- Citizenship: New Zealand
- Education: University of Auckland (BSc, MSc), Columbia University (PhD)
- Known for: Research on visual perception and attention using EEG/ERP and neuroimaging
- Scientific career
- Fields: Cognitive neuroscience, psychology
- Workplaces: University of Auckland, Dartmouth College
- Thesis: (1997)

= Paul Corballis =

New Zealand cognitive neuroscientist

Paul Michael Corballis is a New Zealand cognitive neuroscientist and professor of Psychology at the University of Auckland. His research focuses on visual perception and attention, and uses electrophysiology (EEG/ERPs) and neuroimaging methods.

==Early life and education==
Corballis is the son of academic psychologist Michael Corballis.

He completed a BSc in Psychology (1989) and an MSc in Psychology with First Class Honours (1991) at the University of Auckland. He earned a PhD in Psychology from Columbia University in 1997.

==Career==
After his doctorate, Corballis held a postdoctoral position in the Department of Psychological and Brain Sciences at Dartmouth College. He joined the faculty at the University of Auckland School of Psychology, where he is a professor of Psychology. In an inaugural lecture hosted by the Faculty of Science, he discussed "brain mechanisms of constructive perception."

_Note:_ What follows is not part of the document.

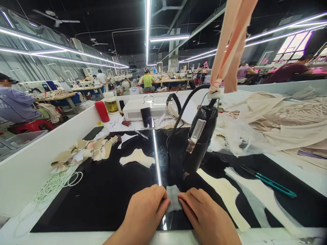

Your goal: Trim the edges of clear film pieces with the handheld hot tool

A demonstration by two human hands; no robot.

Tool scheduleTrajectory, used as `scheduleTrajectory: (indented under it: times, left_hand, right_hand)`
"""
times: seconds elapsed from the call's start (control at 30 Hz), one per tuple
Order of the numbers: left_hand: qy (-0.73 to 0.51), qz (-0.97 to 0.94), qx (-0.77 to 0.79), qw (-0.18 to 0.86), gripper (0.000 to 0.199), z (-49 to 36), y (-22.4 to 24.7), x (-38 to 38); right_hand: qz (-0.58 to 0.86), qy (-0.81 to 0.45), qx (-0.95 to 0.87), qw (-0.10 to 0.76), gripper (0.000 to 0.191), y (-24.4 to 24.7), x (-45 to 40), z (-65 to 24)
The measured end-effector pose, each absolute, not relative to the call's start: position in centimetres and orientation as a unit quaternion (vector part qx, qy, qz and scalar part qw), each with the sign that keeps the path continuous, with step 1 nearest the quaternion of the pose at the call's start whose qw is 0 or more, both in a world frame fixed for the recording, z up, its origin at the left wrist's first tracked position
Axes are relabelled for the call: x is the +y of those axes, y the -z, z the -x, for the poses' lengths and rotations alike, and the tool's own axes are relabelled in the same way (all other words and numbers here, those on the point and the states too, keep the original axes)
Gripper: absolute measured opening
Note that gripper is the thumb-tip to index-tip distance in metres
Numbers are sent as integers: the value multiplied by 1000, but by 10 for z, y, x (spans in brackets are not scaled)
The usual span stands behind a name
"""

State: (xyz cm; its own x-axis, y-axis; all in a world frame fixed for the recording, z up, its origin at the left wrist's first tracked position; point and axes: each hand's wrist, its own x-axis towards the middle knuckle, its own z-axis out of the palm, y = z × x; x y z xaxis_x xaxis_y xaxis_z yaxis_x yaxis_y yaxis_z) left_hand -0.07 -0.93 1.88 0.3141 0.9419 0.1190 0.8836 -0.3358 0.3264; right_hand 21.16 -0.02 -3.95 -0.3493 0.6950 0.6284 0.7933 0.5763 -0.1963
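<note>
Left hand [146, 208], right hand [208, 213] both pinching grey cloth [173, 198] by desk's [76, 238] near edge
Work seems unfinished; cream pieces [224, 191] lie untouched

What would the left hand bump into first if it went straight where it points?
The left hand already touches the grey cloth. Straight across that, it would probably bump the right hand, though the black tool hangs close by and depth is unclear.

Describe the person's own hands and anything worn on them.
The left hand and right hand are both bare, with no gloves, rings or watch showing. No sleeves or cuffs reach into the picture, so any clothing higher up cannot be told.
</note>
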Motion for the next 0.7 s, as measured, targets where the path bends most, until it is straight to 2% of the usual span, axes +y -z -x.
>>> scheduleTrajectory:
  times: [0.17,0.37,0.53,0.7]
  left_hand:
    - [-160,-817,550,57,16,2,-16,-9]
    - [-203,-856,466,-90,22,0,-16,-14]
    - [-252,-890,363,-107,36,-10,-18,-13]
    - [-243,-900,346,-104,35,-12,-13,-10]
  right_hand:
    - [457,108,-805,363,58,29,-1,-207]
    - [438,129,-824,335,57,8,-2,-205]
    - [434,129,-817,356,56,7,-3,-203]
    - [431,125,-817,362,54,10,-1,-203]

Corballis studies the neural mechanisms that support selective attention and visual perception, often using event-related potentials such as the N2pc, together with other EEG and neuroimaging techniques. Early in his career he co-authored work demonstrating noninvasive optical imaging of human brain responses during visual stimulation. His later publications and collaborations include work on lateralized ERP components associated with attentional selection.